* **Assigned task**:
What is the count of lines in the data that hold the string "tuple"? State the number alone.

* **Records shown**:
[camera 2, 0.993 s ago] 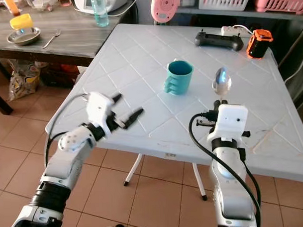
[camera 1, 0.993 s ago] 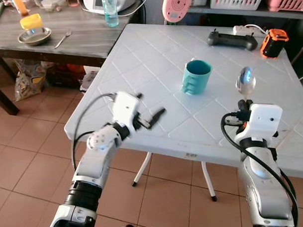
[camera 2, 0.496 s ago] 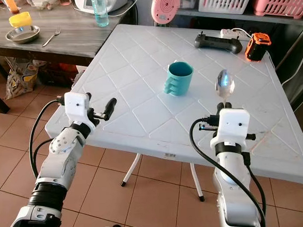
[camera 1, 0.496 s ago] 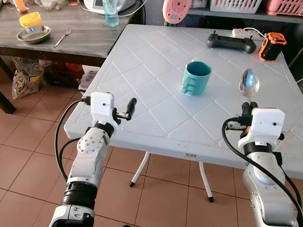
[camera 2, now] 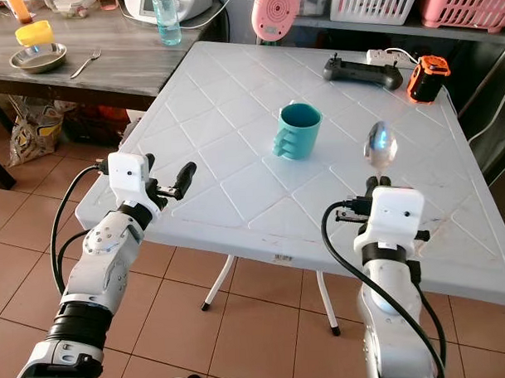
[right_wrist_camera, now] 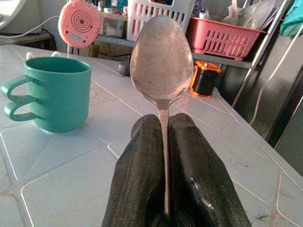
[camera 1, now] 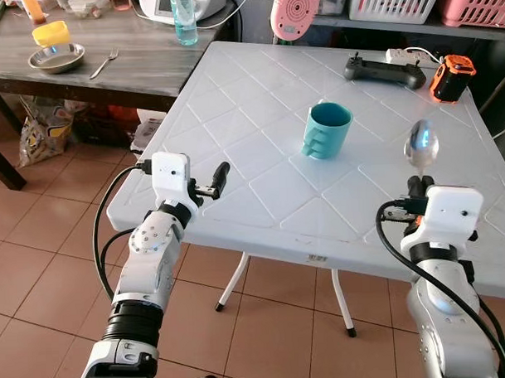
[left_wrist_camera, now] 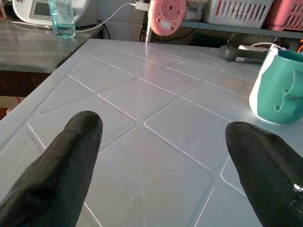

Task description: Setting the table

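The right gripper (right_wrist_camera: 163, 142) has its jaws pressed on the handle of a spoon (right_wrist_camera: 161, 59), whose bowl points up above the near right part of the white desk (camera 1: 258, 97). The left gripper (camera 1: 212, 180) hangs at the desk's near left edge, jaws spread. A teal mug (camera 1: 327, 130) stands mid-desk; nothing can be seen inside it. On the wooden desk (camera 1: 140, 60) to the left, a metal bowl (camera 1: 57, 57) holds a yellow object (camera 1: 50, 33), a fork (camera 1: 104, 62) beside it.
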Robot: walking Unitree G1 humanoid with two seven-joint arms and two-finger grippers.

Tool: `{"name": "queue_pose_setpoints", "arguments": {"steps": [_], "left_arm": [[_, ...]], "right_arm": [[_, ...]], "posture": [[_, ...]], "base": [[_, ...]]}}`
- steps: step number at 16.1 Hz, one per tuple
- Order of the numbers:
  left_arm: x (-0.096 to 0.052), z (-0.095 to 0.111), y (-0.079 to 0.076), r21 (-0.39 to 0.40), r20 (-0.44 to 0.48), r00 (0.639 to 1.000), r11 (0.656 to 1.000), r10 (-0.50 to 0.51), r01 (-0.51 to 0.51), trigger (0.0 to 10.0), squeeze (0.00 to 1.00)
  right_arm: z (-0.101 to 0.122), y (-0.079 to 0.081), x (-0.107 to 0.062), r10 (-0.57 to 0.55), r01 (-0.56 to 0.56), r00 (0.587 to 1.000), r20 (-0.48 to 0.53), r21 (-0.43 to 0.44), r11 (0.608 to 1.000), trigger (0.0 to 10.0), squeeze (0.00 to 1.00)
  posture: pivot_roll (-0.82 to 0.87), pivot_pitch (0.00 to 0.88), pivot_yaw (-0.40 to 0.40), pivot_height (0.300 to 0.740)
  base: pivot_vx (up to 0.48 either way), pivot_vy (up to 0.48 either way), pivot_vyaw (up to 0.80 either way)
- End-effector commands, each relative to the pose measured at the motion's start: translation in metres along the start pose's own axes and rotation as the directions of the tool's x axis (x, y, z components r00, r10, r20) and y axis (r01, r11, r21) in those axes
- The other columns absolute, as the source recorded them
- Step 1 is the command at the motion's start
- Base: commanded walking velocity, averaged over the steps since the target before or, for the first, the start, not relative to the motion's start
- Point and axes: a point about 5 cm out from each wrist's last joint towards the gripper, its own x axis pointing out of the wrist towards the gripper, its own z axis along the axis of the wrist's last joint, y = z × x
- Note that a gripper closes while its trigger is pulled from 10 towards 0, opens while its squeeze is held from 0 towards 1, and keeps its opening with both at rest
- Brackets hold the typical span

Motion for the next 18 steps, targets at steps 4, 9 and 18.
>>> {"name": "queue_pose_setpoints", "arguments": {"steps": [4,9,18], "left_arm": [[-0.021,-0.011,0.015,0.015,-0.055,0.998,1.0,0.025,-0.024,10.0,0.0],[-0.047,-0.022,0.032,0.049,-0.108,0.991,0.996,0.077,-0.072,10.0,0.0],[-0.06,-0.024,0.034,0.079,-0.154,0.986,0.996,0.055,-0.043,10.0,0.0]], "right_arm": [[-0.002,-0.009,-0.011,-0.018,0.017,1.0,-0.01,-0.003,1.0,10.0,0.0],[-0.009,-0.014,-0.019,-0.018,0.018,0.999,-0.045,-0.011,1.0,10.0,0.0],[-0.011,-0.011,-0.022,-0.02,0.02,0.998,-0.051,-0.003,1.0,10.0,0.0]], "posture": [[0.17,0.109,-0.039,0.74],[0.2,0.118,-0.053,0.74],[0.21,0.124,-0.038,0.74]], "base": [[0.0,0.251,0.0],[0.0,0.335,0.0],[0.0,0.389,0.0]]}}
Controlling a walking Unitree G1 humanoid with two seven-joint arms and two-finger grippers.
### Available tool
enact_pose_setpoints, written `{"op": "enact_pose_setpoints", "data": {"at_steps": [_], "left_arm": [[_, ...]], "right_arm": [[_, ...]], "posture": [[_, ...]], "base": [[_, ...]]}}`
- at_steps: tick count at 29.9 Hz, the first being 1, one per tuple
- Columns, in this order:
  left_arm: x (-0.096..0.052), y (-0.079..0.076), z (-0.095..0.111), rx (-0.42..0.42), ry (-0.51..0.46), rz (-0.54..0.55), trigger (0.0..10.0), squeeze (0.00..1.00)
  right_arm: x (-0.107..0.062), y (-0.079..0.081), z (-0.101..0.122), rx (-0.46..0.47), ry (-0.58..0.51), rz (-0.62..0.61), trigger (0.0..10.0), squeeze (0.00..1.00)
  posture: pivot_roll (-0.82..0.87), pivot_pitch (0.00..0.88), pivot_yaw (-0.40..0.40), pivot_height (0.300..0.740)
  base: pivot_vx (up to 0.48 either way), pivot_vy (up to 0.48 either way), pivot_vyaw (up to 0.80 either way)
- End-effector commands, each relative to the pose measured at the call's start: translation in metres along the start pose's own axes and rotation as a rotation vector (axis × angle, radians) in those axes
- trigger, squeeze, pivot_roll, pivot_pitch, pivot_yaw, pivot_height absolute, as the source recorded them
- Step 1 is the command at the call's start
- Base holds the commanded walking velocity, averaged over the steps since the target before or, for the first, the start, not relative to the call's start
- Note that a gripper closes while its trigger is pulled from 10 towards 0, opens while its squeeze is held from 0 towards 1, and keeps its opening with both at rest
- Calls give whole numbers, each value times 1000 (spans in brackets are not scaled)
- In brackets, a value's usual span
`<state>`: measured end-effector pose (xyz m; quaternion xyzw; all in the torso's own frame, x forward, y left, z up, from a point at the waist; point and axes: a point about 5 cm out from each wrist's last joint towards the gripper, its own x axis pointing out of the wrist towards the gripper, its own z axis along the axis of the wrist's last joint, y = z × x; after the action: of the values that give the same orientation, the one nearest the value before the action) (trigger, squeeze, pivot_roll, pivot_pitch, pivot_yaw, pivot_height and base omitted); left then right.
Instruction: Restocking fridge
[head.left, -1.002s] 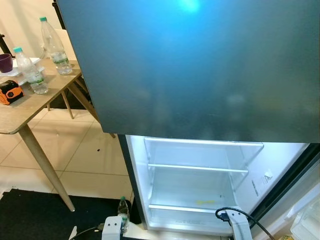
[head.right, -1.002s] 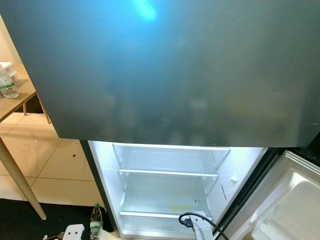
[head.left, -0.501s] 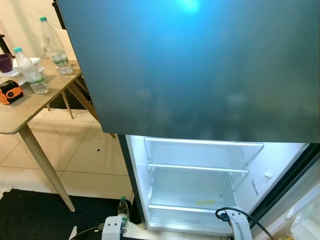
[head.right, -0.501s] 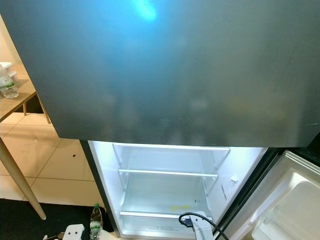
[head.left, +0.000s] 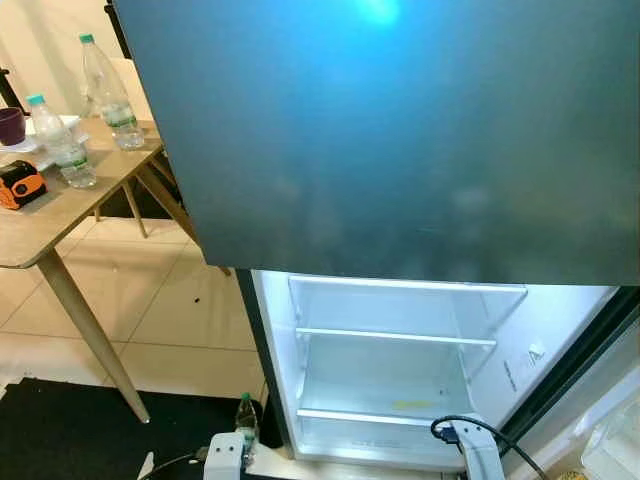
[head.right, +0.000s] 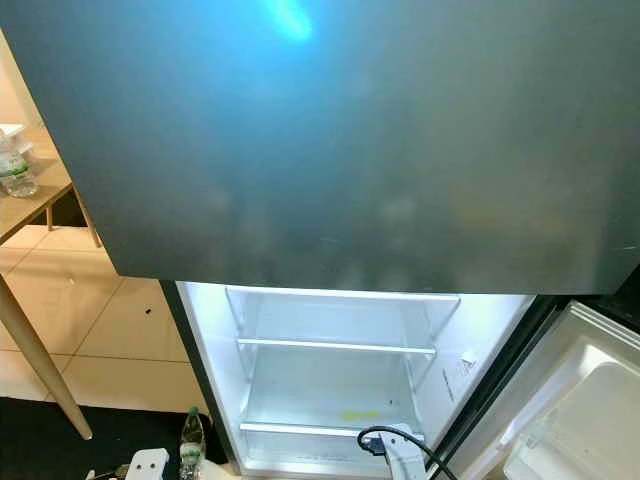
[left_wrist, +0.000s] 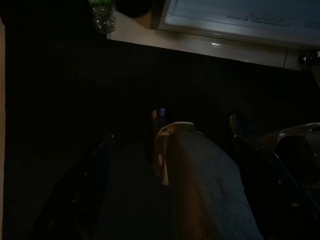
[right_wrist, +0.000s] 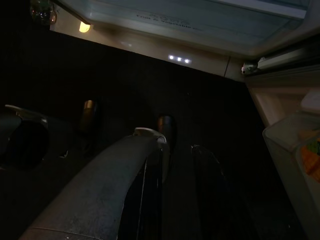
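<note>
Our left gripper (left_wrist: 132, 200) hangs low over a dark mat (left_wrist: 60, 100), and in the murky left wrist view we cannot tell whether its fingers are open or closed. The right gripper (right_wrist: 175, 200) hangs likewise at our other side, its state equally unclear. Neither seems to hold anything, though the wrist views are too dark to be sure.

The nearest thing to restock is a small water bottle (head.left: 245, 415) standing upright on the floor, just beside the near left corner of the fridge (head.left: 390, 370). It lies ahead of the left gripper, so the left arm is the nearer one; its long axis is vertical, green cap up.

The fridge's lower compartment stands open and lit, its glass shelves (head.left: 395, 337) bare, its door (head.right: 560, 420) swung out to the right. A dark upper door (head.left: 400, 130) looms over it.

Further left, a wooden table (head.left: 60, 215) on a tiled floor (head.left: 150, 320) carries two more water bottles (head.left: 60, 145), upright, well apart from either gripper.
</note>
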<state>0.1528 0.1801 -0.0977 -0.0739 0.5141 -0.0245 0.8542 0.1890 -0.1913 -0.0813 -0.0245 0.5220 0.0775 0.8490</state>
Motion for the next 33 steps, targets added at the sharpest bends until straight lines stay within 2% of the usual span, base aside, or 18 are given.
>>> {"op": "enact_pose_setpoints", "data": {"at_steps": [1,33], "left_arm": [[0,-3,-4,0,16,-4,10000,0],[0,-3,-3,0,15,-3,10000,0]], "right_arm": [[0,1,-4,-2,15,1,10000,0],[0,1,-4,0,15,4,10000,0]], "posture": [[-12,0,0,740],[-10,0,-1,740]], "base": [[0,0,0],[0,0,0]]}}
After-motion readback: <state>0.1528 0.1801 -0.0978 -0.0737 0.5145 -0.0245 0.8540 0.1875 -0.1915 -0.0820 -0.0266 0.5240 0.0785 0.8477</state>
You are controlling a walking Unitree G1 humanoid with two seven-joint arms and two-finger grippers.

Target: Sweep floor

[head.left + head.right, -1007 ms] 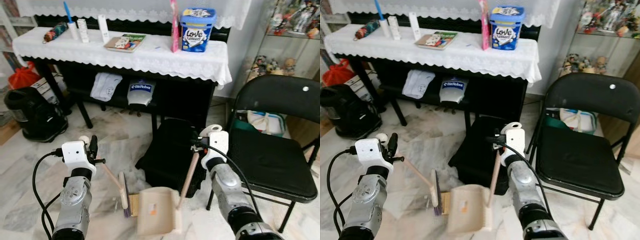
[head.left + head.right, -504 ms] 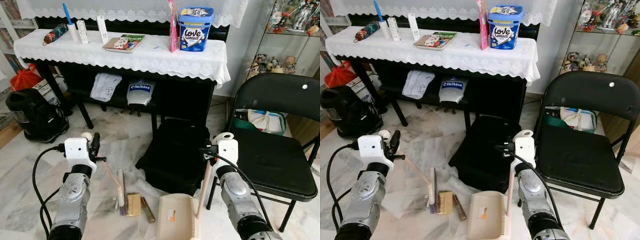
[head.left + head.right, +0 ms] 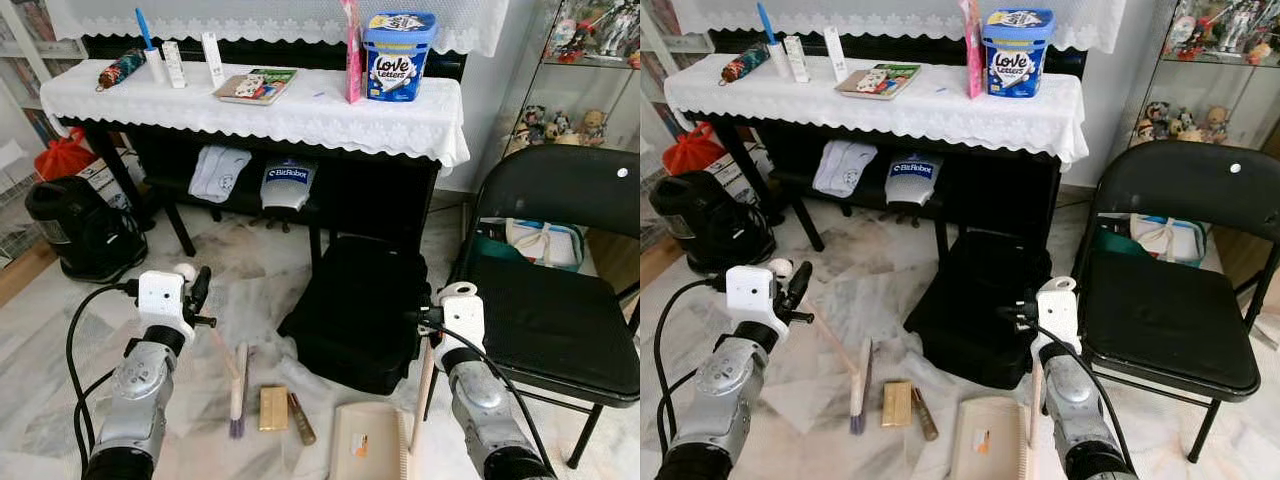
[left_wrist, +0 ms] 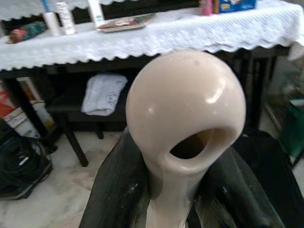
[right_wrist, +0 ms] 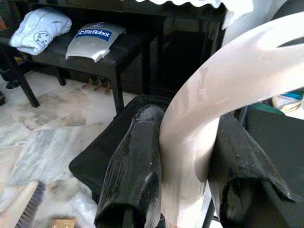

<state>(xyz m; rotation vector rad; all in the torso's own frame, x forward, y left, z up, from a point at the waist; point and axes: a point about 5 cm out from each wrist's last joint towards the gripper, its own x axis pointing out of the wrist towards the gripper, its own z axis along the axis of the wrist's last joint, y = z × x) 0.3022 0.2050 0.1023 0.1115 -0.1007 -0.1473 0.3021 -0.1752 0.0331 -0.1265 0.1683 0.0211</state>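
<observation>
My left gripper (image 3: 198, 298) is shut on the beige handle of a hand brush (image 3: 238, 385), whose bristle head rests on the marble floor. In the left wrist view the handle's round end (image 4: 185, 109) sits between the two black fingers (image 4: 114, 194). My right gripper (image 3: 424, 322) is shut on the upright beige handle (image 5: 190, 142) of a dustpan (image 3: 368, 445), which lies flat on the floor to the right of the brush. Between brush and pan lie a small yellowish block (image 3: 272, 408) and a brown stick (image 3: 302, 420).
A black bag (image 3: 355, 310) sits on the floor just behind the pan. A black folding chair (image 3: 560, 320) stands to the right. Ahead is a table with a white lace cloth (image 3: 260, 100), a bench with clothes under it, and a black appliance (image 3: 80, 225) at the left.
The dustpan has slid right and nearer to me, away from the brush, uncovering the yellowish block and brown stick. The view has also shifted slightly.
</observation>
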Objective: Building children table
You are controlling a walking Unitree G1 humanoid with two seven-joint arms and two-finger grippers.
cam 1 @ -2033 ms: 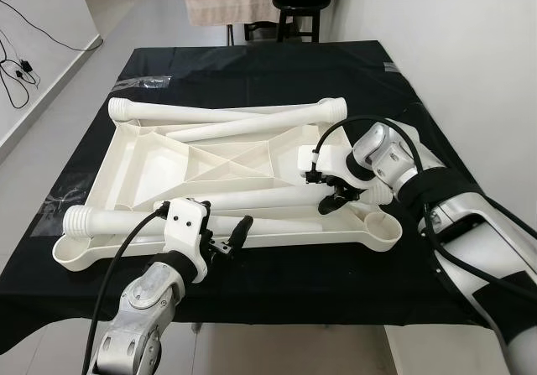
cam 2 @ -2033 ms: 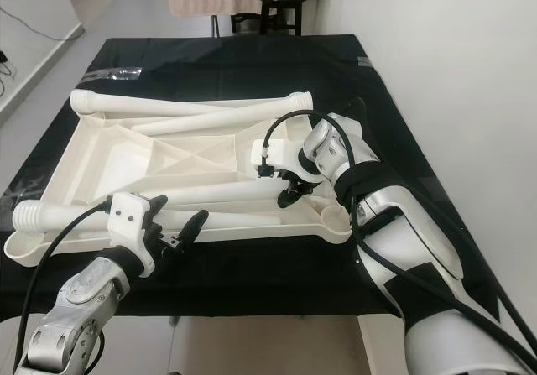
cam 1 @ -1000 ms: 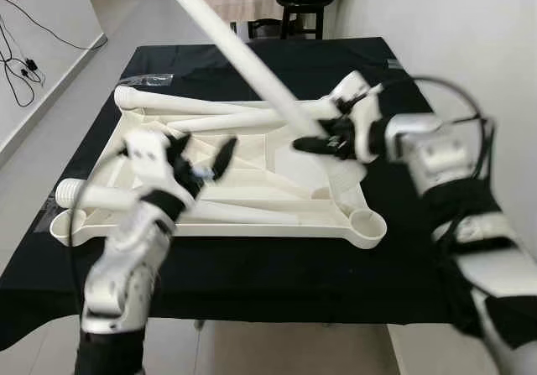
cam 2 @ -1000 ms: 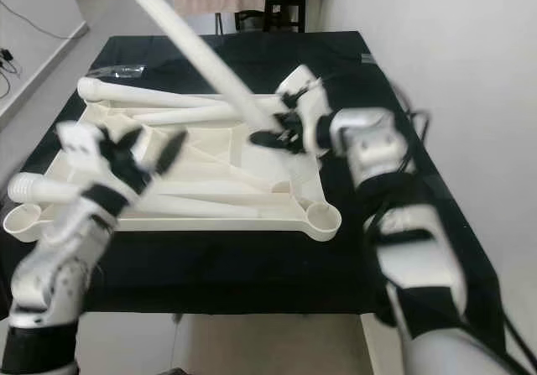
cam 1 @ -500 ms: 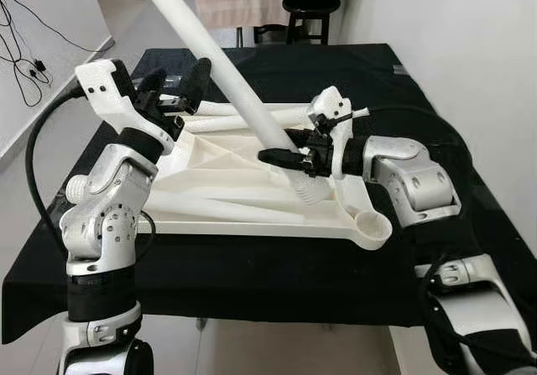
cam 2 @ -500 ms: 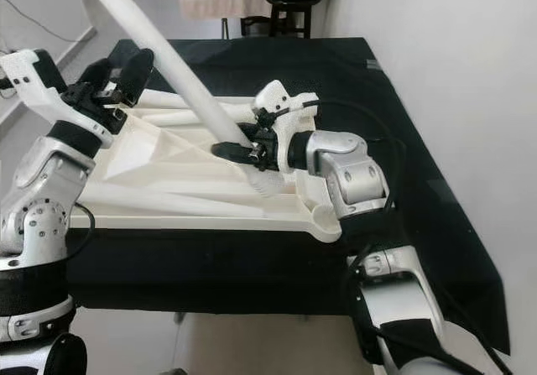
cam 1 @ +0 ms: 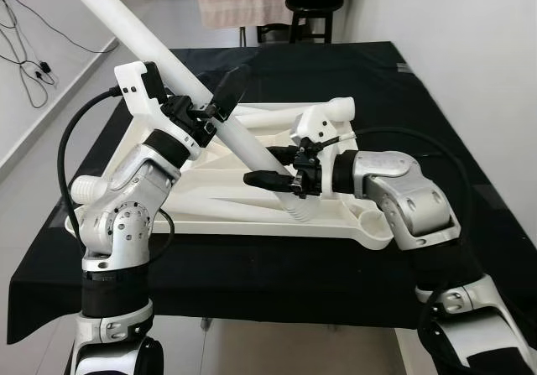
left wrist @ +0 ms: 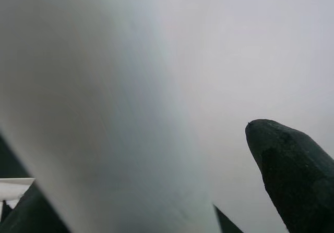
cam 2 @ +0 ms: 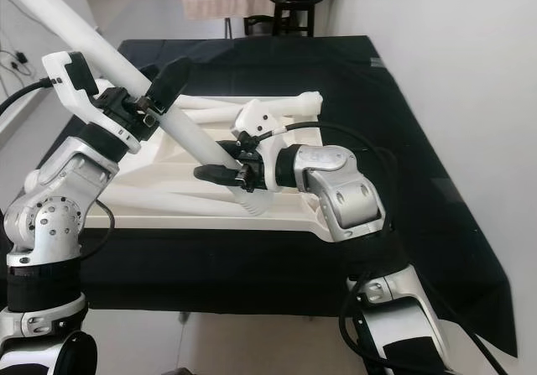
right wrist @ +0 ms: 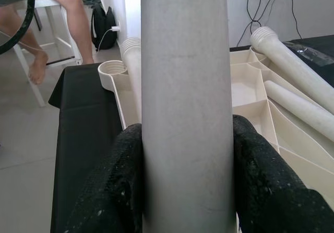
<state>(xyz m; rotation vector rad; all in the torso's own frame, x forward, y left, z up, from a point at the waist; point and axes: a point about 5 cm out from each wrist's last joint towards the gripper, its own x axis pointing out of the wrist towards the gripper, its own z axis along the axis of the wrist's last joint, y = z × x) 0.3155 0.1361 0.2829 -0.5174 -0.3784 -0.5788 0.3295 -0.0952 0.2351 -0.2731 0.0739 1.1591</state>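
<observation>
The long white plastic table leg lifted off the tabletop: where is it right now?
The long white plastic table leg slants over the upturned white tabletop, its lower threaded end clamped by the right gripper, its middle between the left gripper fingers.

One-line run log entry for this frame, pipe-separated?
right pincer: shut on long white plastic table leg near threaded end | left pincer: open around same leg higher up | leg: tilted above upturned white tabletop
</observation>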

* **Response area**:
2